Number Line
A number line displays numbers in sequential order along a straight line, with smaller values on the left and larger values on the right. The spacing between numbers remains consistent, creating a visual representation that helps identify number positions and relationships. Number lines can show whole numbers, fractions, decimals, or negative numbers depending on their purpose.
Why it matters
Number lines appear throughout mathematics education, from early counting in Year 1 to complex functions in A-level mathematics. They help children understand number order, counting patterns, and the relative size of numbers. In real life, number lines model temperature scales (thermometers), measuring tools (rulers and tape measures), and timelines showing historical events. A typical classroom thermometer ranges from -10°C to 50°C, whilst a standard 30cm ruler shows precise measurements for geometry work. Later mathematical concepts like inequalities, coordinate geometry, and function graphs all build on number line understanding.

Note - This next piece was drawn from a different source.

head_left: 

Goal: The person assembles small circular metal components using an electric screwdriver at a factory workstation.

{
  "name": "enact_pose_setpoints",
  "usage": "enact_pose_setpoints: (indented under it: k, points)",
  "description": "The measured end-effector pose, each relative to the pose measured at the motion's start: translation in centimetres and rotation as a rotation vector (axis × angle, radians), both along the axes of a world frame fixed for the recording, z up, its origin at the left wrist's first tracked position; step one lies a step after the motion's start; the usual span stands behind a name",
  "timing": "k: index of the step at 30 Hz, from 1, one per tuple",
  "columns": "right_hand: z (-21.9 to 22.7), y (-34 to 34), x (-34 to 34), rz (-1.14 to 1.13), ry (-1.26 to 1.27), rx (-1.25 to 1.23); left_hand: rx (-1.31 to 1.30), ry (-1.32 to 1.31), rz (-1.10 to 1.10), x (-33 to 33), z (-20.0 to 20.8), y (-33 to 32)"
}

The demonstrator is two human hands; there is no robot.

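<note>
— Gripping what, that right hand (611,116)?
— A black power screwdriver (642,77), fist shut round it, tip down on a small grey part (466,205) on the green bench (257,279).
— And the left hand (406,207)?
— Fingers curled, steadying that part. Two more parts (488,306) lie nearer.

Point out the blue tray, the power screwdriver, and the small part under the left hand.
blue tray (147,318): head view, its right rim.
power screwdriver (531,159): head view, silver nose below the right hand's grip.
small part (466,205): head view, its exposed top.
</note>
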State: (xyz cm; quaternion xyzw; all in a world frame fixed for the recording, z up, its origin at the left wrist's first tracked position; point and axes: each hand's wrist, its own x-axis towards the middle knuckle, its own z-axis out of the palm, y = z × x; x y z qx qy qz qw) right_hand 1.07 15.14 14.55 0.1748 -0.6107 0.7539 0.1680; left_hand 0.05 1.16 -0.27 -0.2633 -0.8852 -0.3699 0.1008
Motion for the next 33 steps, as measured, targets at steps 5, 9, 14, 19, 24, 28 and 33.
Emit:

Sports scoreboards use number line principles to show progressive scores, and bus timetables arrange departure times in chronological order along a timeline format.
How to solve number line
Number Lines
- A number line shows numbers in order from left (small) to right (large).
- Find the scale: what does each interval represent?
- Count the marks between labelled numbers.
- Estimate positions between marks when needed.
Example: Marks at 0, 10, 20 with 5 intervals each: each mark = 2.
Worked examples
Which number is between 2 and 4?
Answer: 3
- Look at the numbers 2 and 4 → 2, ?, 4 — We need to find the number that comes after 2 and before 4.
- Count up from the smaller number → 3 — 2 + 1 = 3. The number between 2 and 4 is 3.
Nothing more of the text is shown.